LncRNA NEAT1 Recruits SFPQ to Regulate MITF Splicing and Control RPE Cell Proliferation

NEAT1 acts as a scaffold to recruit SFPQ to MITF mRNA and promote its binding affinity, which plays an important role in regulating the alternative splicing of MITF and RPE cell proliferation.

Mouse RPE, primary cultured mouse RPE cells, and different proliferative human embryonic stem cell (hESC)-RPE cells were used to evaluate the expression of (+)MITF, (-)MITF, and NEAT1 by reverse-transcription PCR (RT-PCR) or quantitative RT-PCR. NEAT1 was knocked down using specific small interfering RNAs (siRNAs). Splicing factor proline- and glutamine-rich (SFPQ) was overexpressed with the use of lentivirus infection. Cell proliferation was analyzed by cell number counting and Ki67 immunostaining. RNA immunoprecipitation (RIP) was used to analyze the co-binding between the SFPQ and MITF or NEAT1.

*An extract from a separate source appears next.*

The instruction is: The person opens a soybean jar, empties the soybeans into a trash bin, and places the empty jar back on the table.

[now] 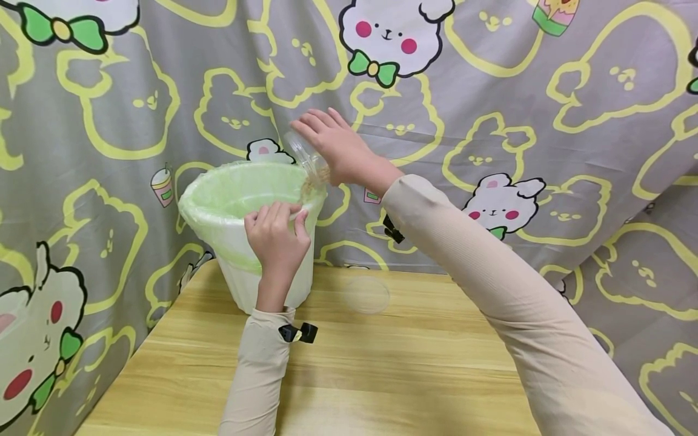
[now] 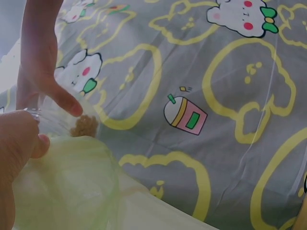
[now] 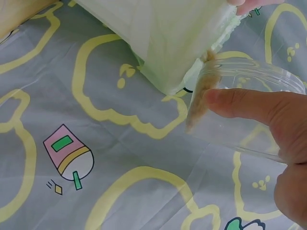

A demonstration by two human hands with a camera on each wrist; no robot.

Retinal pigment epithelium (RPE) cell proliferation is precisely regulated to maintain retinal homoeostasis. Microphthalmia-associated transcription factor (MITF), a critical transcription factor in RPE cells, has two alternatively spliced isoforms: (+)MITF and (-)MITF. Previous work has shown that (-)MITF but not (+)MITF inhibits RPE cell proliferation. This study aims to investigate the role of long non-coding RNA (lncRNA) nuclear-enriched abundant transcript 1 (NEAT1) in regulating MITF splicing and hence proliferation of RPE cells.

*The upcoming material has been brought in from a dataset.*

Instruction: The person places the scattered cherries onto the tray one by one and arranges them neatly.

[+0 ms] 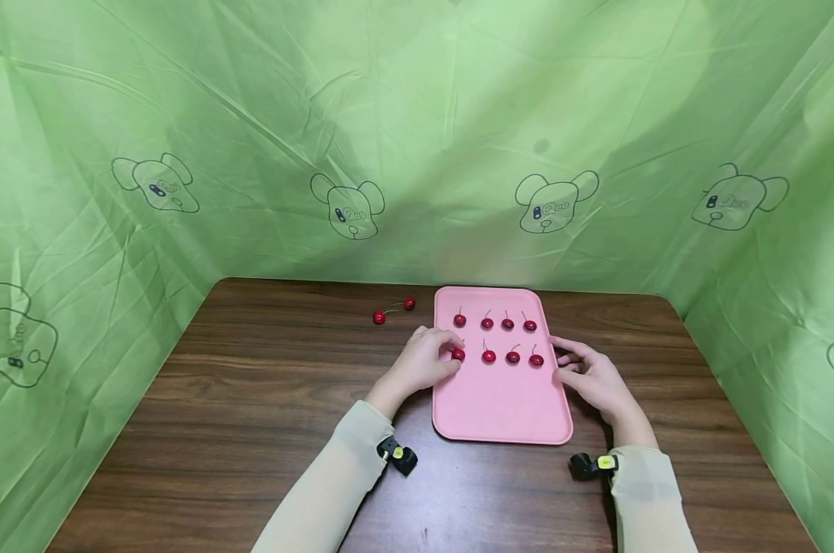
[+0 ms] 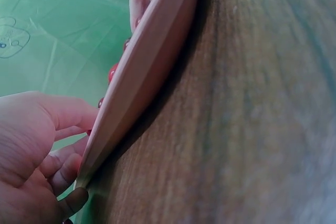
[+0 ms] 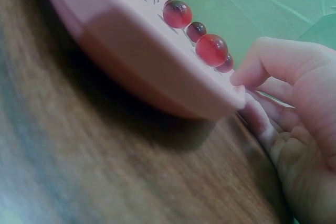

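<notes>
A pink tray [image 1: 501, 411] lies on the table with several red cherries in two rows, their thin stems pointing away. My left hand [image 1: 427, 358] reaches over the tray's left edge. Its thumb and forefinger pinch the leftmost cherry [image 1: 458, 354] of the nearer row, partly hidden by the fingers. On the opposite side, my right hand [image 1: 597, 382] holds the tray's right edge. The right wrist view shows one fingertip on top of the rim [image 3: 239, 95] and other fingers lower, against its outer side. Nearest to that hand is the end cherry [image 1: 536, 360] of the nearer row.
Two more cherries, one at the left [image 1: 378, 316] and one farther right [image 1: 409, 304], lie on the wooden table [image 1: 265, 399] left of the tray. A green curtain [image 1: 451, 153] with drawn bear heads hangs around the back and sides.
</notes>
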`<state>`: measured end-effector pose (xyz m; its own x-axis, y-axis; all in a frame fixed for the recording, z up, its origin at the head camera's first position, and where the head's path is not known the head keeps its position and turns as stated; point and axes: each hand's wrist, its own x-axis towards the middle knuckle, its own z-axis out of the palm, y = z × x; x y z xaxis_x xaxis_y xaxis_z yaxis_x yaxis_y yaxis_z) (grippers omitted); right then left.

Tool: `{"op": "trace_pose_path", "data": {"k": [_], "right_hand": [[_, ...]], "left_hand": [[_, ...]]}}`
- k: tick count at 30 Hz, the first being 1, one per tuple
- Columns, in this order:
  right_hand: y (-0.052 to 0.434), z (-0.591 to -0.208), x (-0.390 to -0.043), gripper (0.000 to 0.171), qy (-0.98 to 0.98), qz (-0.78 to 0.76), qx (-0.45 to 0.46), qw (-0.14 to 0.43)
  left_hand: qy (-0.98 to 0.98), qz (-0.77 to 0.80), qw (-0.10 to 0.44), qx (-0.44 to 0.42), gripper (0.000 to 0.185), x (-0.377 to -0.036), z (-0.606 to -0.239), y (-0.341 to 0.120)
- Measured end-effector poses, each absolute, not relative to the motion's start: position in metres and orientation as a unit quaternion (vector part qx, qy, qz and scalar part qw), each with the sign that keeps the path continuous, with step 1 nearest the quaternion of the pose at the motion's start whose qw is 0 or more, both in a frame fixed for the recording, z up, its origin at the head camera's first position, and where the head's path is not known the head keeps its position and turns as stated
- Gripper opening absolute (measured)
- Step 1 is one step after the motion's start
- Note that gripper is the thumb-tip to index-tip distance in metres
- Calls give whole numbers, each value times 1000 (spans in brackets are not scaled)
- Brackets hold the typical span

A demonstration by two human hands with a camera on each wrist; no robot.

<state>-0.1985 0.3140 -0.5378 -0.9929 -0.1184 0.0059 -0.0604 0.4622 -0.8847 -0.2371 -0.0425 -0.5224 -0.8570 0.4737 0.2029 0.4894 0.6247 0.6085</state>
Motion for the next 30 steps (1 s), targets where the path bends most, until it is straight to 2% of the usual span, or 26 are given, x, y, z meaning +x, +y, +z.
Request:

NEAT1 was highly expressed in proliferative RPE cells, which had low expression of (-)MITF. Knockdown of NEAT1 in RPE cells switched the MITF splicing pattern to produce higher levels of (-)MITF and inhibited cell proliferation. Mechanistically, NEAT1 recruited SFPQ to bind directly with MITF mRNA to regulate its alternative splicing. Overexpression of SFPQ in ARPE-19 cells enhanced the binding enrichment of SFPQ to MITF and increased the splicing efficiency of (+)MITF. The binding affinity between SFPQ and MITF was decreased after NEAT1 knockdown. Conclusions: NEAT1 acts as a scaffold to recruit SFPQ to MITF mRNA and promote its binding affinity, which plays an important role in regulating the alternative splicing of MITF and RPE cell proliferation.